- Problem to solve -
Pull every line containing "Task" from the entries.
========================================================================
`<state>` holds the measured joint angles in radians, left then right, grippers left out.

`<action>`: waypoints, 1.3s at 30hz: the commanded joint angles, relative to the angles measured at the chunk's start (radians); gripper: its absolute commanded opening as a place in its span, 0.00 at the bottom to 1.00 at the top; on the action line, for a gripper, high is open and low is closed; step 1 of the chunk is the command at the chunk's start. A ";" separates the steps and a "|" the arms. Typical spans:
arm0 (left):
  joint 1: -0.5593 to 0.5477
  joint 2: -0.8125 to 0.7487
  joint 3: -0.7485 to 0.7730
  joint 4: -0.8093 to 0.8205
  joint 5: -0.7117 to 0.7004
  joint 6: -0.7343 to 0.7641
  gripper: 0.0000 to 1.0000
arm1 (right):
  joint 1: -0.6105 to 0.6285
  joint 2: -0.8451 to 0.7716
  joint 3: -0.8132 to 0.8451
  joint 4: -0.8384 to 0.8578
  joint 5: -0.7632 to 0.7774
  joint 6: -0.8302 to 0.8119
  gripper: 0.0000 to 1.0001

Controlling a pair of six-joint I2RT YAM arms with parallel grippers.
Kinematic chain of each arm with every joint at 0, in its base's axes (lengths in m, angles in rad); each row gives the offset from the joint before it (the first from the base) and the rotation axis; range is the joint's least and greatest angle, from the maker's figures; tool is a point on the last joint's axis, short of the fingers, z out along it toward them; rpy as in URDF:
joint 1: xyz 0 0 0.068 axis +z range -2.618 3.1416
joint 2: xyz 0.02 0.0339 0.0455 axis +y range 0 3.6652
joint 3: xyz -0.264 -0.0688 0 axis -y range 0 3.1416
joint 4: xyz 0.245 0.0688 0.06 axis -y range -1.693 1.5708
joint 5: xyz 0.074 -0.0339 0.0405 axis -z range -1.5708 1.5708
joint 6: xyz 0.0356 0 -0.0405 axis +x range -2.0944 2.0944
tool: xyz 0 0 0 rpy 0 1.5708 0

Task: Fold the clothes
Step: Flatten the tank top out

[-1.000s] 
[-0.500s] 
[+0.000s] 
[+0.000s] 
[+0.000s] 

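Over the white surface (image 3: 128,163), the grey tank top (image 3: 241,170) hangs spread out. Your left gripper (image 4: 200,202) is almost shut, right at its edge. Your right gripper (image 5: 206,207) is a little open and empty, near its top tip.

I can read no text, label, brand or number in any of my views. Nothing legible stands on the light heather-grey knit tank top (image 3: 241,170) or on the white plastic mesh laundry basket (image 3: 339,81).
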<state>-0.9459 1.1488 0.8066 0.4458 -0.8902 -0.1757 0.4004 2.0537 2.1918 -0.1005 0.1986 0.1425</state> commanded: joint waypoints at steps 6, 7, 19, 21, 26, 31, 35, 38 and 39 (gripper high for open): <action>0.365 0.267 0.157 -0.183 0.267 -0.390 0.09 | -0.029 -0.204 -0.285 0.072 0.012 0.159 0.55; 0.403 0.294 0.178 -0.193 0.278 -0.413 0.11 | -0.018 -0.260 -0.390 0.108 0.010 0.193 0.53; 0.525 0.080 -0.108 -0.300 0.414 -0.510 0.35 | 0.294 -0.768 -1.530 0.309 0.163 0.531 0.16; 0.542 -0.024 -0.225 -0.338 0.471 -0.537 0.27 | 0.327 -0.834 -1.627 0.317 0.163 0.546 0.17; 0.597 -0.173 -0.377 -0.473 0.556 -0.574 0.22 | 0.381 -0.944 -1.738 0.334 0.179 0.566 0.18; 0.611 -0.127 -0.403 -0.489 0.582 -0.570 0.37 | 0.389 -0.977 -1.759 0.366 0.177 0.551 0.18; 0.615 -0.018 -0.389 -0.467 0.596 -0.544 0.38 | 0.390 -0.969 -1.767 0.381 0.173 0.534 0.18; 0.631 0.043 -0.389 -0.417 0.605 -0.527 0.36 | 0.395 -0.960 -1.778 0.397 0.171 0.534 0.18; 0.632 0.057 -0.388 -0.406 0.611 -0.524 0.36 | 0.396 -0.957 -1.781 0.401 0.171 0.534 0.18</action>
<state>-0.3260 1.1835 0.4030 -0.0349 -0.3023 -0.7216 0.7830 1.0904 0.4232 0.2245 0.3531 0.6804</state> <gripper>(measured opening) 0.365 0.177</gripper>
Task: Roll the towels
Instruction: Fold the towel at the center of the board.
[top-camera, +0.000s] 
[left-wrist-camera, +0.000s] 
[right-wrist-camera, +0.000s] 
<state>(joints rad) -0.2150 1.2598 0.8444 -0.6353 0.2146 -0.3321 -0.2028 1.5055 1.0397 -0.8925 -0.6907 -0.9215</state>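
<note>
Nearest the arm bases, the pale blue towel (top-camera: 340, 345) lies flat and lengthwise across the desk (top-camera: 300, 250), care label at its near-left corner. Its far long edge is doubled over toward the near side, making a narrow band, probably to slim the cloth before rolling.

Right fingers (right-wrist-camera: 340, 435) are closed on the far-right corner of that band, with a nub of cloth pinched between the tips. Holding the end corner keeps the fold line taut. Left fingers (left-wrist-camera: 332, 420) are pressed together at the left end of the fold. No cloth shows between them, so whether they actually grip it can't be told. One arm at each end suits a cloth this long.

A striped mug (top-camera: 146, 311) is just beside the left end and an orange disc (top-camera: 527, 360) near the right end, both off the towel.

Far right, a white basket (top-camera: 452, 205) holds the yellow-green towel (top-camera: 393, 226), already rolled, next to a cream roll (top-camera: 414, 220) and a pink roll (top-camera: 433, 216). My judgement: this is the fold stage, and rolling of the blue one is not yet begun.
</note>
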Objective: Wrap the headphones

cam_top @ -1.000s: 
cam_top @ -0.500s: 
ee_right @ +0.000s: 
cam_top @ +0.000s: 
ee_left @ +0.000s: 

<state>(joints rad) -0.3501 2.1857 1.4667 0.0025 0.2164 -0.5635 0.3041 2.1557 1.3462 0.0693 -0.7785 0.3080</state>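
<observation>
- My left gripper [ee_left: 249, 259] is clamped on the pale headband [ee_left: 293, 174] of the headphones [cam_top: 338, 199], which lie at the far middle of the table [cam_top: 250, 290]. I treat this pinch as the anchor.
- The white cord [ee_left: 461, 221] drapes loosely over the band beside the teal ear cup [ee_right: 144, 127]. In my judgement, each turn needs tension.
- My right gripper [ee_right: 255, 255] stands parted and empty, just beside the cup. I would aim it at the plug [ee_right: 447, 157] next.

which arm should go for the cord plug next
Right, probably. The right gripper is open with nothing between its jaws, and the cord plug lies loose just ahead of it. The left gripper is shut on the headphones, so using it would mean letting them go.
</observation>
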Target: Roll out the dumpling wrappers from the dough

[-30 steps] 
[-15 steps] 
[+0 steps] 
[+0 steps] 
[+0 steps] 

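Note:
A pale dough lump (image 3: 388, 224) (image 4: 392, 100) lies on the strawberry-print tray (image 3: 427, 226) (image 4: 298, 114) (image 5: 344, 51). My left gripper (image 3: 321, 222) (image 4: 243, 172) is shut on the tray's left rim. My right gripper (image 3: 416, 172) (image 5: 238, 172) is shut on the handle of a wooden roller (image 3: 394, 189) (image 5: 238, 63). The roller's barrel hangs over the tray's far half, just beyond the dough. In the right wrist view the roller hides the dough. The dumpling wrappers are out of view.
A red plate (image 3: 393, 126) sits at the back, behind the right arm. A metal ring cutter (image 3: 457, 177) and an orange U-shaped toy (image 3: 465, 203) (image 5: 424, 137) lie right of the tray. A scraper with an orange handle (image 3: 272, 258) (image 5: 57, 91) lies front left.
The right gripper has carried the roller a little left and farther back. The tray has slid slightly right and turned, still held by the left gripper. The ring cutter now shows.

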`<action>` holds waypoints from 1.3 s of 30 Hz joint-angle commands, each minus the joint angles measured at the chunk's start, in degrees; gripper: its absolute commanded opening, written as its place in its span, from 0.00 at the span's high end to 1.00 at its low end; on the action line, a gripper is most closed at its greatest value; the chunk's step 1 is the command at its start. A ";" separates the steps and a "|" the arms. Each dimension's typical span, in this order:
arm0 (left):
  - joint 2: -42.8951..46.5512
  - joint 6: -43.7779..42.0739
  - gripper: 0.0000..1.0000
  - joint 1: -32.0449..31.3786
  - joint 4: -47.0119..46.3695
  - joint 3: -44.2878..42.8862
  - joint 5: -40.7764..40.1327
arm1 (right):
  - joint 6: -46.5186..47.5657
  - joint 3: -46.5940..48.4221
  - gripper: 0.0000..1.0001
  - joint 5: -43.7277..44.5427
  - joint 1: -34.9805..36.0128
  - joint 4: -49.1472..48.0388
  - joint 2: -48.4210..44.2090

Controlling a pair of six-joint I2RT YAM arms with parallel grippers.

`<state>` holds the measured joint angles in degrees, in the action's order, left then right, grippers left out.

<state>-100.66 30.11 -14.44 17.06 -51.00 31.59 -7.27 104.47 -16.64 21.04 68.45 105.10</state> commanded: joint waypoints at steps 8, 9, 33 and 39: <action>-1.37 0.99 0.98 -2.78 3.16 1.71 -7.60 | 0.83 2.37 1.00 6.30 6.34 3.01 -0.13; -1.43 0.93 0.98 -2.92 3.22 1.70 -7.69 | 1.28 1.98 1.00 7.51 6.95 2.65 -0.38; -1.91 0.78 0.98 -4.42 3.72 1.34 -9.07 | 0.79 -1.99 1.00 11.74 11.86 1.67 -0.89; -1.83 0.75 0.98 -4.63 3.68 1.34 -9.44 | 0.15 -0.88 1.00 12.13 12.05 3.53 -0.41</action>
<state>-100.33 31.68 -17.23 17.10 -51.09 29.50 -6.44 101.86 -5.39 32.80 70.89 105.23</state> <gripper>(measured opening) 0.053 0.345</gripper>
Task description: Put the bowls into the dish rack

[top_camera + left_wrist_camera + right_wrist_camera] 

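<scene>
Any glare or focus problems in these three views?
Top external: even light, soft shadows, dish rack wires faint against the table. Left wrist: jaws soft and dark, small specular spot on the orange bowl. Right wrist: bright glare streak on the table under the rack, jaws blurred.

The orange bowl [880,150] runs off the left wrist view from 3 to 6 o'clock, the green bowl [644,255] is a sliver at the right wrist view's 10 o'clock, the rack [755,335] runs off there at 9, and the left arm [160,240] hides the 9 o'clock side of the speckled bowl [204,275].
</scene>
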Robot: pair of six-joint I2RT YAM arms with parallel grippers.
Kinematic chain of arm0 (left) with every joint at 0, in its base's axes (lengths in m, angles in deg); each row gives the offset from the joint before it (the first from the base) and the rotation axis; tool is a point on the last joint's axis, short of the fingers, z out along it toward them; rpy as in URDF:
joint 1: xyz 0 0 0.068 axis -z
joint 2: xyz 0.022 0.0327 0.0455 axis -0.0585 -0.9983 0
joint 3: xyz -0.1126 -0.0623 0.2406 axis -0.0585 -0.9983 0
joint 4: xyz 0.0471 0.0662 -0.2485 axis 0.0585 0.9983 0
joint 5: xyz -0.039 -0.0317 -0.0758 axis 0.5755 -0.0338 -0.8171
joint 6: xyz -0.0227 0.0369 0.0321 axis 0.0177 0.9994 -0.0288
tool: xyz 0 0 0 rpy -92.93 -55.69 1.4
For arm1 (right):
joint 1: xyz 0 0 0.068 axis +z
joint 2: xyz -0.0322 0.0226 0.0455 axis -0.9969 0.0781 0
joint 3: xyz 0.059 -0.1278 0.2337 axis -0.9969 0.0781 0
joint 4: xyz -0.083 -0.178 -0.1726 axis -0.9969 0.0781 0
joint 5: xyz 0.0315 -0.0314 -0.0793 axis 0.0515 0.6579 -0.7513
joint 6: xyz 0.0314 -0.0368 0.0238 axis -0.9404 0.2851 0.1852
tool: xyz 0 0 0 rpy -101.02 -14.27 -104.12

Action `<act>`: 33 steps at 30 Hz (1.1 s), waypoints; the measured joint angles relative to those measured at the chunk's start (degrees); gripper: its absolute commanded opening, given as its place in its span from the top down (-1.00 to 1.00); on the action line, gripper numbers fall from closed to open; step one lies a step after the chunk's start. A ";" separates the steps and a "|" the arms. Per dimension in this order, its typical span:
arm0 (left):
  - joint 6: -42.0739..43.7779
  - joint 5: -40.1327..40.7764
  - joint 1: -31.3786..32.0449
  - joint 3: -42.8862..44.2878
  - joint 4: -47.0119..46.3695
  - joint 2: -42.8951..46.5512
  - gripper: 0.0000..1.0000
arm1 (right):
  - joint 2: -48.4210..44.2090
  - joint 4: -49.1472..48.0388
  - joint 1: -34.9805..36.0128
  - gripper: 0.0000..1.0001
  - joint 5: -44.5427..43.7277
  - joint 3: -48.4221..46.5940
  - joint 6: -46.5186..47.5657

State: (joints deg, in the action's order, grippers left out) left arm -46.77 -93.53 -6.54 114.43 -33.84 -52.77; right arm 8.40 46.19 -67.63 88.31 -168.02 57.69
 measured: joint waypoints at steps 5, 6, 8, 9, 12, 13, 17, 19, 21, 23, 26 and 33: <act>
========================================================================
- Response area -
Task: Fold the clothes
Task: Roll the towels
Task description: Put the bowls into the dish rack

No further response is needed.